La proclamación de la República el 14 de abril de 1931, los disturbios anticlericales subsiguientes y el incendio de iglesias y conventos entre el 11 y el 13 de mayo, especialmente virulento en Andalucía, sobresaltaron a la comunidad. Las religiosas, ante los rumores crecientes de agresión, decidieron ocultar los ornamentos sagrados y las principales imágenes y se prepararon para lo peor. Pero, como ocurriera en muchos otros pueblos de la Archidiócesis, la intervención de los vecinos en la noche del 12 de marzo, escopeta en mano y organizados en turnos de vigilancia, disuadió probablemente a los incendiarios. El convento salió indemne. Pero, lamentablemente, no ocurrió lo mismo al estallar la Guerra Civil en 1936. El 19 de julio las monjas fueron obligadas a desalojar el monasterio y se hospedaron en casas de parientes y amigos. Tres días después la turba lo arrasó, destruyendo la mayor parte del patrimonio histórico-artístico. Ardieron, en dos hogueras ubicadas en un claustro y en la huerta respectivamente, varios retablos, más de 40 imágenes, libros de coro del siglo XVII, decenas de ornamentos sagrados –entre ellos, los de la Hermandad del Carmen‑, todo el ajuar de sacristía, muebles, toneles, tinajas e incluso los enseres de cocina.

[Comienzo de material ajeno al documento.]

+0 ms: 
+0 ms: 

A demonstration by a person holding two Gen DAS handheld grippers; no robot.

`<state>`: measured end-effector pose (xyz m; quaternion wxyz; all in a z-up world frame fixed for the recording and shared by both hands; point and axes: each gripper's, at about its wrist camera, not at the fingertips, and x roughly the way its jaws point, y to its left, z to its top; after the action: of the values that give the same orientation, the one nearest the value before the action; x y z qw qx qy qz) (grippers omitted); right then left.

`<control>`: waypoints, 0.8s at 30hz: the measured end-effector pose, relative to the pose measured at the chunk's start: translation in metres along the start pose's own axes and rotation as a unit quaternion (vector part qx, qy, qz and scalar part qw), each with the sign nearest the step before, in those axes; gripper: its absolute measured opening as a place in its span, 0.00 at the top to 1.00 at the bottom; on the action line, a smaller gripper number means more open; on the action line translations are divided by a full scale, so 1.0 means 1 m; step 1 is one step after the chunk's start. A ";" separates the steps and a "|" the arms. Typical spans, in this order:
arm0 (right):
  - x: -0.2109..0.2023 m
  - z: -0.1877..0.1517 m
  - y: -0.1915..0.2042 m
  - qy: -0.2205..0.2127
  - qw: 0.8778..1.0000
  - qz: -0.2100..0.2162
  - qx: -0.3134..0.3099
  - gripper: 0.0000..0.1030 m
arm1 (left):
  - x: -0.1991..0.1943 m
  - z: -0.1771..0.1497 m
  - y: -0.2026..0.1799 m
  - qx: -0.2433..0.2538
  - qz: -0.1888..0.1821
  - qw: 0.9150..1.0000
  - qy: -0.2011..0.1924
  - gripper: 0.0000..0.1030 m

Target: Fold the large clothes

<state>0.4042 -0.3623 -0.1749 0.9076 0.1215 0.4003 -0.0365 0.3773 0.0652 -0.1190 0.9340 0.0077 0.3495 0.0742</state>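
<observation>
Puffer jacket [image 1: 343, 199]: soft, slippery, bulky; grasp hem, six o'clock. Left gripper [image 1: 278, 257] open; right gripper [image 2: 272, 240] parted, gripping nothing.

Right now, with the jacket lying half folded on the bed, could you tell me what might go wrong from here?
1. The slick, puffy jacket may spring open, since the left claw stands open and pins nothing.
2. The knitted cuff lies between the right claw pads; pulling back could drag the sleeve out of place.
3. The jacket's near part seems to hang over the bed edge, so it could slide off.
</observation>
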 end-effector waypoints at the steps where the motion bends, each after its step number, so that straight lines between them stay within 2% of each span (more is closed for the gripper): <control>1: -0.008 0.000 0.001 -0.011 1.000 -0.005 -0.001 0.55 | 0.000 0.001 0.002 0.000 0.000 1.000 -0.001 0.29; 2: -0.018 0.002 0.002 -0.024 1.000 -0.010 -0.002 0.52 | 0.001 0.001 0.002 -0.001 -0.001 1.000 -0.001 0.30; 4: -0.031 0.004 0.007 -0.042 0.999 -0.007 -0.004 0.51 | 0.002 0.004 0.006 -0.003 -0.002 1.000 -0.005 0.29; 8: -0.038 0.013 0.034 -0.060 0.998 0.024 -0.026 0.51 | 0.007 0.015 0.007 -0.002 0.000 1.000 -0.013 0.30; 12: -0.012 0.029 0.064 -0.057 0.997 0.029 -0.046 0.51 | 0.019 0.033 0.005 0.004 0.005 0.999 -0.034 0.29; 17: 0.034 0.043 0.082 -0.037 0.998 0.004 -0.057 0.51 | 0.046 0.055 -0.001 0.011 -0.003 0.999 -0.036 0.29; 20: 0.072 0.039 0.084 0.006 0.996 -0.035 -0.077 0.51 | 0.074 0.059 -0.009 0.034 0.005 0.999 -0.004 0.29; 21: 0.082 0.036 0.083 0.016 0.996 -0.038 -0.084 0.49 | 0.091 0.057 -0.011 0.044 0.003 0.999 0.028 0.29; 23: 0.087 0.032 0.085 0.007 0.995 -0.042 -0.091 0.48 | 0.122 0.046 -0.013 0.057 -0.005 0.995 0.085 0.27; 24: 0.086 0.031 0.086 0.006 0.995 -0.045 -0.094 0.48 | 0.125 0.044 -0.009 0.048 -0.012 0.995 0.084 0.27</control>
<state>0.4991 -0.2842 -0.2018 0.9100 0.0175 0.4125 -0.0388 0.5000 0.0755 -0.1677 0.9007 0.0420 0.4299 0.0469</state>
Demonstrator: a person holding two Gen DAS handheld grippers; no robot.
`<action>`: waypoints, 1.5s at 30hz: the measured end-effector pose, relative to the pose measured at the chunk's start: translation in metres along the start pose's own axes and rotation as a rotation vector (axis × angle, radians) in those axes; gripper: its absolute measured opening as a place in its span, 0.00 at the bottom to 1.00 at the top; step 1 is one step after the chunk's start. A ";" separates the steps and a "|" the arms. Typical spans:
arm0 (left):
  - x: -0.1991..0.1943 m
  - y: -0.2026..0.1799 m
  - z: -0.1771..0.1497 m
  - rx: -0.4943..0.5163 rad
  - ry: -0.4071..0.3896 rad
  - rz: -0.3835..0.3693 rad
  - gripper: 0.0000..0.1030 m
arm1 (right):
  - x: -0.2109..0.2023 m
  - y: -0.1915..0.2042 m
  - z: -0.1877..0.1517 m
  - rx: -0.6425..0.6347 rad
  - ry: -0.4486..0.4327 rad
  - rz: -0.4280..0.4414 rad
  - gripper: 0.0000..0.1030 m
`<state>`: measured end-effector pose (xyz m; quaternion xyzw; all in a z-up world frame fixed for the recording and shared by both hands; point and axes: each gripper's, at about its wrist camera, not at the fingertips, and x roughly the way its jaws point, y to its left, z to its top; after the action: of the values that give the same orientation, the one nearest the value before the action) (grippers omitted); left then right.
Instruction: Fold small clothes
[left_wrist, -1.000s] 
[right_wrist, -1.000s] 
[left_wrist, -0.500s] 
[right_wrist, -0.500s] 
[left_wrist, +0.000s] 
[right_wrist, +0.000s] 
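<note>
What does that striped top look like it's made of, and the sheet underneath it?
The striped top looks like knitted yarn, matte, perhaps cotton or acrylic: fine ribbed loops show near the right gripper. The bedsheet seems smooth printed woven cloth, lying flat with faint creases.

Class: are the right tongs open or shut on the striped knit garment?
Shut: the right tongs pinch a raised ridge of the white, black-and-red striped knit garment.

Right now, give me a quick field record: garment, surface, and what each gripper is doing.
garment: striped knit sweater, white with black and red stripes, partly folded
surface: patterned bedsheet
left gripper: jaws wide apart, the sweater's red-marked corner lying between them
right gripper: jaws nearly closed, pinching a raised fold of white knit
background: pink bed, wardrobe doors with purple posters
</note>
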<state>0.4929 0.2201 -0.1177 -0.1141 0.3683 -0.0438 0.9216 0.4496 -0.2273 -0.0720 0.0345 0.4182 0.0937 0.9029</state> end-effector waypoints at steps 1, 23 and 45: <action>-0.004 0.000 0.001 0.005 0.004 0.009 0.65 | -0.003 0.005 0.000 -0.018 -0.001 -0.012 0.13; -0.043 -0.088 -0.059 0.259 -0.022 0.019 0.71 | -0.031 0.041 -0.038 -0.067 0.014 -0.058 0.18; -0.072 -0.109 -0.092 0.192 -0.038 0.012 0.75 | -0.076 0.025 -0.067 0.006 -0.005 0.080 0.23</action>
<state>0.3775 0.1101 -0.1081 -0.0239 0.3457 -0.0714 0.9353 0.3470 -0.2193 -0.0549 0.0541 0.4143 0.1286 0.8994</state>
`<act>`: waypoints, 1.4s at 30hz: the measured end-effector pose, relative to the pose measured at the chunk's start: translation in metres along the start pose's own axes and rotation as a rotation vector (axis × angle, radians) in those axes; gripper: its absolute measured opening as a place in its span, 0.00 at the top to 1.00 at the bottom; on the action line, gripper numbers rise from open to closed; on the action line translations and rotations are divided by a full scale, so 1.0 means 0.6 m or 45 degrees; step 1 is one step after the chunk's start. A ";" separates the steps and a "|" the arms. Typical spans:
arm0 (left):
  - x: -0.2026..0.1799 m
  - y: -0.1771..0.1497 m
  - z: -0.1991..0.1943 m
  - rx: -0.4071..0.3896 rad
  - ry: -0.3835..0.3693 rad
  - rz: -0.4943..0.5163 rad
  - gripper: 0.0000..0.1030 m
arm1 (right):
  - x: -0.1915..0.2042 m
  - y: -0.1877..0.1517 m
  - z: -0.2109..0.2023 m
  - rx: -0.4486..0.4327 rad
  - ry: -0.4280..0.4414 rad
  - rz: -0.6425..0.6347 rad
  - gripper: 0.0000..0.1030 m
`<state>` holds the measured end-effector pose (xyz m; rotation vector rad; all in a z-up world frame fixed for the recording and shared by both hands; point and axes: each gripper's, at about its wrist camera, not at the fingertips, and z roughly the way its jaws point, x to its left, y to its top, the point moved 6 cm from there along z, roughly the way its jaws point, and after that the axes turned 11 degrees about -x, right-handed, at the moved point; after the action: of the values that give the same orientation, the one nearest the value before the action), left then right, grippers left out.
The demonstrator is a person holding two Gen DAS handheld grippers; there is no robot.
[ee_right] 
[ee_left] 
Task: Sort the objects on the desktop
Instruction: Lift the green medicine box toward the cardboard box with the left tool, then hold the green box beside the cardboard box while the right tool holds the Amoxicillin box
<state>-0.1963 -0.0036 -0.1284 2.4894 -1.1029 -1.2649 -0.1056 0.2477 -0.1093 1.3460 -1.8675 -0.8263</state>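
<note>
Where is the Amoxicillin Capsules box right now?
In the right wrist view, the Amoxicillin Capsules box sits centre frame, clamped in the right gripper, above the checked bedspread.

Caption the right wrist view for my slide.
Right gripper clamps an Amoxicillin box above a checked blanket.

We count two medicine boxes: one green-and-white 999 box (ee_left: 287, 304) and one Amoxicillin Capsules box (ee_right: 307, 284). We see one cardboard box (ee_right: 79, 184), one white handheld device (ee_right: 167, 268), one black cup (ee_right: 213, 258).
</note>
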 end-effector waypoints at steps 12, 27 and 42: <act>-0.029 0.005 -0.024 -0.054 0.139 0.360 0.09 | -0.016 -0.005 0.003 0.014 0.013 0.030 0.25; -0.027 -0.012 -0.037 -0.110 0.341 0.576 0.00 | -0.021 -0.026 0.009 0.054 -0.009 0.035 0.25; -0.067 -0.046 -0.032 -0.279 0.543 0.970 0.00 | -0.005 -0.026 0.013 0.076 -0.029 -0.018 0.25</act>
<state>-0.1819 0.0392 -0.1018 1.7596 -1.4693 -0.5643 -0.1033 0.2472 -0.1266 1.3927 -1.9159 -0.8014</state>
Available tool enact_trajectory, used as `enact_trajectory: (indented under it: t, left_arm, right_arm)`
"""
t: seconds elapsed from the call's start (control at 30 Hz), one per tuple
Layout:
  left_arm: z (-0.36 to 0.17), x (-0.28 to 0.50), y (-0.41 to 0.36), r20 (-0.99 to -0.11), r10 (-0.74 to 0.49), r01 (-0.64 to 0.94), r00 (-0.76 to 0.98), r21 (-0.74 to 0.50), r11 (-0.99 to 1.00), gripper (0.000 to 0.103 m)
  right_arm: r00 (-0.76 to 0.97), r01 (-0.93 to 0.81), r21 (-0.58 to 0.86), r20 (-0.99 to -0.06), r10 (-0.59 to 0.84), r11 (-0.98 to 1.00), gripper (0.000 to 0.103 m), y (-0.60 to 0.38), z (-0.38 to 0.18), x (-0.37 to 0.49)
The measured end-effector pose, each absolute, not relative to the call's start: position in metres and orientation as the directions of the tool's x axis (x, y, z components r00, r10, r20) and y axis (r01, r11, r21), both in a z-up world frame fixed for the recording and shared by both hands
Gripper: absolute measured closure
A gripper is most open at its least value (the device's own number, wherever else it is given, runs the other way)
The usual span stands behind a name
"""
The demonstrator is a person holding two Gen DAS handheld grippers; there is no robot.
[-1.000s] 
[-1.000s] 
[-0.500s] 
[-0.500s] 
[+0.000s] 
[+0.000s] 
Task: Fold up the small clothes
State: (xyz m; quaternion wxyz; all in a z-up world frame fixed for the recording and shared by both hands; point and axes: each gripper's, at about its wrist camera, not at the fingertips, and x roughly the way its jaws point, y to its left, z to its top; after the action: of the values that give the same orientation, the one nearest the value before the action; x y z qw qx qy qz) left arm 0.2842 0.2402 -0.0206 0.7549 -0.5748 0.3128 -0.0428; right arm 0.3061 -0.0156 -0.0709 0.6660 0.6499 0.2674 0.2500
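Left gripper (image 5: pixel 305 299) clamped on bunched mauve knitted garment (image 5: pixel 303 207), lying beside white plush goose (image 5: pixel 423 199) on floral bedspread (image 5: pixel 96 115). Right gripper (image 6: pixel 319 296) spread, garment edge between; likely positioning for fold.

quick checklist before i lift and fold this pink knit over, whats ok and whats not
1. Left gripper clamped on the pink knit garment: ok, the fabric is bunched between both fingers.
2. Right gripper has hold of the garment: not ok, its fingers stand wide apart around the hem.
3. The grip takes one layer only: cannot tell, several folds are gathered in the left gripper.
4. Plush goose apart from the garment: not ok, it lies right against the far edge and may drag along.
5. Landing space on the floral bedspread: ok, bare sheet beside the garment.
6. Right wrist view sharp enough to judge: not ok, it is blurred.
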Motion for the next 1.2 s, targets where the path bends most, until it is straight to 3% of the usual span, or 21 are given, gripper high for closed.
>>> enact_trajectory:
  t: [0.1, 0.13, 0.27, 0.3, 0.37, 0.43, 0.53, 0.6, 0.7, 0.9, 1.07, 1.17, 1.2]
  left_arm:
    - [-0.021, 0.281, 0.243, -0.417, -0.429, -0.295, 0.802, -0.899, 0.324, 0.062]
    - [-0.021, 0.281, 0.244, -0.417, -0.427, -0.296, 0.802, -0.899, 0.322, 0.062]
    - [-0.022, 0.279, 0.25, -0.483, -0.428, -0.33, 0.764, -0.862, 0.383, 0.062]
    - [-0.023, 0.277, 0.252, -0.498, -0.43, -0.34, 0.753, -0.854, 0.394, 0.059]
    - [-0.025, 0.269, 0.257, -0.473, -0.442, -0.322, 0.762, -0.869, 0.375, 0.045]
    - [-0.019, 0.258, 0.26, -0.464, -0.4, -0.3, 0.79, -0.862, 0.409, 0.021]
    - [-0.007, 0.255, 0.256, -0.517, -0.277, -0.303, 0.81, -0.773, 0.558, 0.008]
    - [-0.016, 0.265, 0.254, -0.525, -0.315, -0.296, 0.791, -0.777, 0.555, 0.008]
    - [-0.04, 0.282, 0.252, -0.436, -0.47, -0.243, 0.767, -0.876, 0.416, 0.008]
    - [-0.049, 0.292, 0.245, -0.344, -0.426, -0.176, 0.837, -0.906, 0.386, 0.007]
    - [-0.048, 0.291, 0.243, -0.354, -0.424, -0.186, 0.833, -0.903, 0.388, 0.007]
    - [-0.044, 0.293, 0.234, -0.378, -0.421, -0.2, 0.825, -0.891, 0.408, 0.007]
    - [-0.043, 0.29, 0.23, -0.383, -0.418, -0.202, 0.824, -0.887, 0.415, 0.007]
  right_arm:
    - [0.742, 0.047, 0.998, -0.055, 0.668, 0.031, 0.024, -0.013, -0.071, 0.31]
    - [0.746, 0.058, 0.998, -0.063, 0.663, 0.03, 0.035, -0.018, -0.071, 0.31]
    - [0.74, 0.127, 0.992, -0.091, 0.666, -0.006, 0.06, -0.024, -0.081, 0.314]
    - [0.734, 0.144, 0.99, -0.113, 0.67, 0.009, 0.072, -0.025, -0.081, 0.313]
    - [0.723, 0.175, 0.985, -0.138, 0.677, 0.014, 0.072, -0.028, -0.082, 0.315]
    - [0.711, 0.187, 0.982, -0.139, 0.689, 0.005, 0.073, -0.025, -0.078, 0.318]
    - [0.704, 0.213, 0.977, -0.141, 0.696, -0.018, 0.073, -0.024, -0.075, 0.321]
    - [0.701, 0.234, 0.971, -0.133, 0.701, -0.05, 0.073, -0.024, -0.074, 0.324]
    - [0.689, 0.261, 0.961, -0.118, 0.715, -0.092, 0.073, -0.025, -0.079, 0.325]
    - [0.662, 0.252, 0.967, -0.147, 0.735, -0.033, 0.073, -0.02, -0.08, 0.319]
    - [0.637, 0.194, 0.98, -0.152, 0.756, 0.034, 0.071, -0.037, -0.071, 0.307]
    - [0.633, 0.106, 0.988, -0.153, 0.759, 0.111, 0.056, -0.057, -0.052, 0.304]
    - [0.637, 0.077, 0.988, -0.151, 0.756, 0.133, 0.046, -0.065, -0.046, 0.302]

Tras el bombardeo y toma de Villalba por las fuerzas nacionales y después de conseguir algún dinero (2256 ptas) mediante una cuestación por las casas de Villalba y de los pueblos vecinos, las monjas iniciaron las obras de restauración para devolver al convento cierto grado de habitabilidad. El 14 de octubre volvían a la clausura. Se iniciaba entonces una etapa difícil, de reconstrucción y subsistencia durante el resto de la guerra y la terrible posguerra. A los apuros económicos se unió el descenso imparable del número de religiosas. Ante la precaria situación de 1953, el Cardenal Pedro Segura optó por reforzar la comunidad con 5 nuevas religiosas del convento de Santa Ana, que se incorporaron al de Villalba el 9 de abril. Fue quizás la última intervención del Arzobispo de Sevilla. Poco después, en 1955, el monasterio villalbero se incardinaba en la diócesis onubense, recién creada. A partir de entonces, el incremento en el número de visitas canónicas supuso un estímulo para la renovación interna; ello, unido a una cierta intensificación del ritmo de ingreso de novicias durante los años 50 y 60, devolvió al convento villalbero su secular dinamismo y su espíritu emprendedor. De hecho, si en 1953 Villalba tuvo que recibir a las monjas de Santa Ana, en los años siguientes ocurrió el fenómeno inverso. Numerosas religiosas salieron del convento villalbero para realizar nuevas fundaciones (en Kenia, en 1955 y Gran Canaria, en 1970 ó, más recientemente, en Santo Domingo, en 1982) o para reforzar comunidades ya existentes (Cañete, Huesca, Valls, Zaragoza…) Recientemente, el convento villalbero ha sido uno de los impulsores de la federación carmelita femenina en Andalucía, constituida formalmente en 1981 tras la primera asamblea, celebrada precisamente en Villalba, y en la que fue elegida presidenta la entonces priora Sor María de las Mercedes Martín.